一种激光清洗物体表面污染层的方法,包括如下步骤:去除待清洗物体表面的可轻易脱离的污染物并收集所述可轻易脱离的污染物;提供激光清洗系统,将所述待清洗物体置于所述激光清洗系统中,并确定所述待清洗物体的污染区域;设定激光清洗系统参数并对所述污染区域进行激光扫描及辐照以清洗所述待清洗物体;去除清洗后的所述待清洗物体上的残留污染物,并对所述污染物进行收集。

Description

激光清洗物体表面污染层的方法
本申请要求了申请日为2018年07月17日,申请号为2018107818601,发明名称为“激光清洗物体表面污染层的方法”的中国专利申请的优先权,其全部内容通过引用结合在本申请中。
技术领域
本发明涉及一种激光清洗物体表面污染层的方法,属于陶瓷文物的修复及清洗领域。
背景技术
出土的陶瓷器物,由于年深日久,受到不同程度自然界各种物质的长期侵蚀,形成各种类型的污染层。陶瓷器物长期埋在地下,在潮湿的环境下,其表面会形成一层白色的沉积物,俗称水锈,主要成分是碳酸钙、碳酸镁等盐类物质;有些附着在陶瓷器物表面的泥土受温度、湿度等影响,会变得坚硬板结,形成土锈黏附于陶瓷表面。这些都是需要清洗去除的。
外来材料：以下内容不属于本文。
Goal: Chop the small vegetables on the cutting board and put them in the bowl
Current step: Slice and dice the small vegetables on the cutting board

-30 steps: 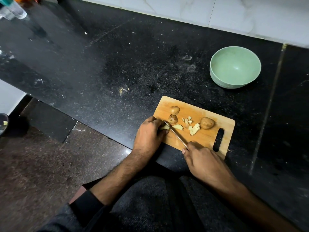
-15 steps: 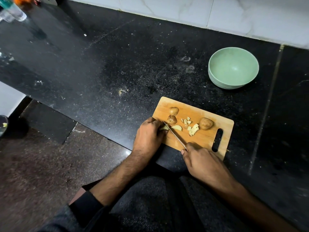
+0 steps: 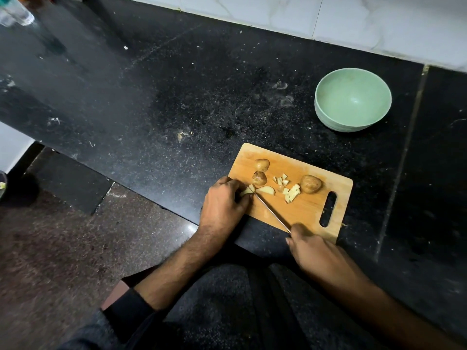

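— From over the shoulder, what's on the cutting board (image 3: 303,210)?

— Small round vegetables with brown skin, potato-like I'd say. Three are whole or nearly so: one at the far left (image 3: 262,164), one just below it (image 3: 259,178), one nearer the handle slot (image 3: 311,184). Between them lies a scatter of pale diced bits (image 3: 290,192) and a bigger pale wedge (image 3: 266,190).

— And the hands?

— The left hand (image 3: 223,208) is curled down on a pale piece (image 3: 246,191) at the board's left edge, pinning it. The right hand (image 3: 313,251) is closed round the handle of a thin knife (image 3: 271,213), the blade running diagonally up to that piece.

— How would they handle?

— Firm and light, I'd guess. Round ones will roll, and the cut faces look wet, so probably slippery. Best held flat side down, fingertips tucked back from the blade.

— The board?

— Smooth light wood, rounded corners, sitting on a speckled black stone tabletop (image 3: 177,97).

— The bowl?

— A matte pale-green bowl (image 3: 328,117), well apart beyond the board, nothing in it yet.
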Demonstrator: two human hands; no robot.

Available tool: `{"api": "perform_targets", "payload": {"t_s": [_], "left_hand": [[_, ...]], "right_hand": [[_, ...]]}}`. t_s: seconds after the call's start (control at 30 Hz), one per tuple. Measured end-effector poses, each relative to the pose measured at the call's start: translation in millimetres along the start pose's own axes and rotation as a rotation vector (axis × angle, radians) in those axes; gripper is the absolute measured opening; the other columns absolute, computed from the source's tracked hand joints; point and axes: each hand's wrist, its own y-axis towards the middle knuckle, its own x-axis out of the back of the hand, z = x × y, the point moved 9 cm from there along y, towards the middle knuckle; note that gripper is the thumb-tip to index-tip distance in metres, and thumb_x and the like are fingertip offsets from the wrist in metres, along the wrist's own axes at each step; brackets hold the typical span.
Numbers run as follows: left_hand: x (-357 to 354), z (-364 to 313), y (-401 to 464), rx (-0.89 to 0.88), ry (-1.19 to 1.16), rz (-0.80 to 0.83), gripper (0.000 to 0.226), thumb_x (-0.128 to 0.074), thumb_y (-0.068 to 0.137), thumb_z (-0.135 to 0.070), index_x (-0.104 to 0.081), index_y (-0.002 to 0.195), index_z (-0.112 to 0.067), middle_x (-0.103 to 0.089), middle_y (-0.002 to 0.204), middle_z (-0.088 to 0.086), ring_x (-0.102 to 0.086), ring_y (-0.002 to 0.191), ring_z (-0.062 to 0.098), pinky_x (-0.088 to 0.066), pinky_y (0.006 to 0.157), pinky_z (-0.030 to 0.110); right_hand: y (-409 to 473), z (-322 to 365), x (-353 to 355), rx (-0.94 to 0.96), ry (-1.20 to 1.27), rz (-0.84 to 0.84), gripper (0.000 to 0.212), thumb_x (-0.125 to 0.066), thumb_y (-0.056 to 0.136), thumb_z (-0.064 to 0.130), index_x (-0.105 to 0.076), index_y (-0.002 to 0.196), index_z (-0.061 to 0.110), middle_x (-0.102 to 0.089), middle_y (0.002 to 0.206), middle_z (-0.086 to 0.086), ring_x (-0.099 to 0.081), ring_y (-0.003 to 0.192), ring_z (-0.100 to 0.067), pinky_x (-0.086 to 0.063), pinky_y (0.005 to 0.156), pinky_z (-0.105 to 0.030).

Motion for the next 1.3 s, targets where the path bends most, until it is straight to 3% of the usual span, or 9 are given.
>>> {"api": "perform_targets", "payload": {"t_s": [0.13,0.33,0.43,0.6,0.8,0.9,1.1,1.23,1.3], "left_hand": [[-1.4,6.3,-0.2,0.016,0.001,0.005,0.024,-0.075,0.085,-0.038,-0.071,0.100,-0.020,-0.062,0.096,-0.005,-0.062,0.087,0.016,-0.054,0.077,0.035],[3.1,6.2,-6.7,0.007,-0.029,0.024,0.033,-0.081,0.080,-0.038,-0.070,0.104,-0.018,-0.059,0.097,-0.005,-0.062,0.087,0.016,-0.053,0.078,0.031],[4.5,7.7,-7.1,0.014,-0.005,-0.001,0.023,-0.078,0.083,-0.031,-0.070,0.099,-0.017,-0.060,0.096,-0.004,-0.062,0.085,0.017,-0.053,0.076,0.033],[3.2,5.1,-6.0,0.005,0.009,-0.005,0.014,-0.076,0.084,-0.025,-0.072,0.092,-0.016,-0.063,0.095,0.000,-0.062,0.085,0.022,-0.052,0.075,0.036],[3.6,7.9,-3.2,0.021,-0.012,-0.010,0.012,-0.079,0.081,-0.025,-0.074,0.088,-0.016,-0.065,0.090,0.001,-0.062,0.081,0.022,-0.052,0.074,0.036],[5.0,10.3,-2.9,0.038,-0.036,-0.010,0.012,-0.080,0.080,-0.025,-0.075,0.087,-0.018,-0.066,0.090,-0.001,-0.062,0.081,0.019,-0.051,0.074,0.033],[4.4,13.0,-2.9,0.042,-0.042,-0.001,0.016,-0.081,0.080,-0.027,-0.074,0.090,-0.016,-0.068,0.091,-0.001,-0.063,0.082,0.018,-0.053,0.076,0.034],[3.9,13.0,-3.7,0.037,-0.042,0.011,0.020,-0.081,0.079,-0.027,-0.074,0.094,-0.016,-0.067,0.093,-0.001,-0.064,0.083,0.017,-0.054,0.077,0.034],[5.6,13.4,-6.0,0.036,-0.058,0.013,0.025,-0.084,0.077,-0.028,-0.074,0.097,-0.017,-0.066,0.092,-0.003,-0.063,0.084,0.013,-0.053,0.078,0.028]], "right_hand": [[-17.3,-7.7,3.6,-0.006,0.058,-0.007,0.020,-0.025,0.106,0.043,-0.034,0.098,0.027,-0.056,0.082,0.007,-0.062,0.077,-0.012,-0.053,0.074,-0.042],[-2.1,12.1,18.5,0.120,-0.034,-0.145,0.034,-0.018,0.107,0.040,-0.043,0.120,0.021,-0.057,0.069,0.003,-0.056,0.055,-0.002,-0.044,0.050,-0.017],[9.7,22.6,21.4,0.148,-0.054,-0.178,0.032,-0.020,0.107,0.037,-0.045,0.116,0.020,-0.054,0.065,0.004,-0.052,0.050,-0.001,-0.040,0.047,-0.016],[18.4,27.7,21.5,0.153,-0.077,-0.177,0.026,-0.024,0.106,0.033,-0.046,0.106,0.020,-0.054,0.062,0.006,-0.057,0.052,-0.003,-0.053,0.054,-0.022],[26.5,37.4,28.1,0.144,-0.141,-0.230,0.022,-0.029,0.107,0.033,-0.046,0.101,0.020,-0.053,0.059,0.006,-0.050,0.047,-0.005,-0.036,0.043,-0.020],[25.8,39.4,27.8,0.149,-0.167,-0.222,0.022,-0.030,0.107,0.031,-0.047,0.103,0.017,-0.056,0.062,0.006,-0.052,0.049,-0.009,-0.042,0.047,-0.025],[1.1,8.8,14.4,0.092,-0.152,-0.118,0.019,-0.025,0.107,0.034,-0.036,0.099,0.021,-0.052,0.062,0.006,-0.045,0.046,0.000,-0.032,0.046,-0.018],[-9.0,-2.3,10.7,0.029,-0.115,-0.058,0.016,-0.025,0.107,0.035,-0.031,0.097,0.024,-0.050,0.066,0.005,-0.051,0.057,-0.010,-0.041,0.058,-0.030],[-11.6,0.3,15.3,0.037,-0.099,-0.063,0.017,-0.024,0.107,0.038,-0.031,0.097,0.026,-0.050,0.068,0.006,-0.050,0.057,-0.007,-0.043,0.058,-0.029]]}}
清洗是进行陶瓷文物修复的第一步,其目的是将被修复器物表面部位的各种泥土、杂志和污垢去除干净,使陶瓷文物露出本来面目,为后道工序的修复提供条件。陶瓷文物的清洗方法很多,归纳起来,常用的基本方法主要有机械清洗法和化学清洗法。(1)机械清洗法:是用硬毛刷或细铜刷或刀锥、竹签等工具,对器物表面进行干刷,以去除覆在其上的泥土和杂质。(2)化学清洗法:使用化学药剂来清除陶瓷文物表面的锈碱、氧化物污染、油渍以及各种杂质等的方法。常用的化学药剂有盐酸溶液、甲酸溶液、高锰酸钾、过氧化氢以及乙醇、乙醚和丙酮等有机溶剂。
但传统的清洗方法存在一下缺点:(1)存在清洗器物与陶瓷的机械接触,存在损伤陶瓷的风险;(2)需要化学试剂的辅助,对于一些陶瓷,该方法并不适用,同时存在污染环境、伤害清洗工作者的风险;(3)难以清洗到局部微小纹路或结构复杂的部位;(4)清洗效率比较低。
发明内容
本发明的目的在于提供一种解决上述问题、运行成本低、清洗效率高且对待清洗物体不会造成损伤的激光清洗物体表面污染层的方法。
为达到上述目的,本发明提供如下技术方案:一种激光清洗物体表面污染层的方法,所述方法包括如下步骤:
去除待清洗物体表面的可轻易脱离的污染物并收集所述可轻易脱离的污染物;
提供激光清洗系统,将所述待清洗物体置于所述激光清洗系统中,并确定所述待清洗物体的污染区域;
设定激光清洗系统参数并对所述污染区域进行激光扫描及辐照以清洗所述待清洗物体;
去除清洗后的所述待清洗物体上的残留污染物,并对所述污染物进行收集。
进一步地,所述参数包括辐照角度及波长,所述辐照角度为30°-90°,所述波长为532nm-100600nm。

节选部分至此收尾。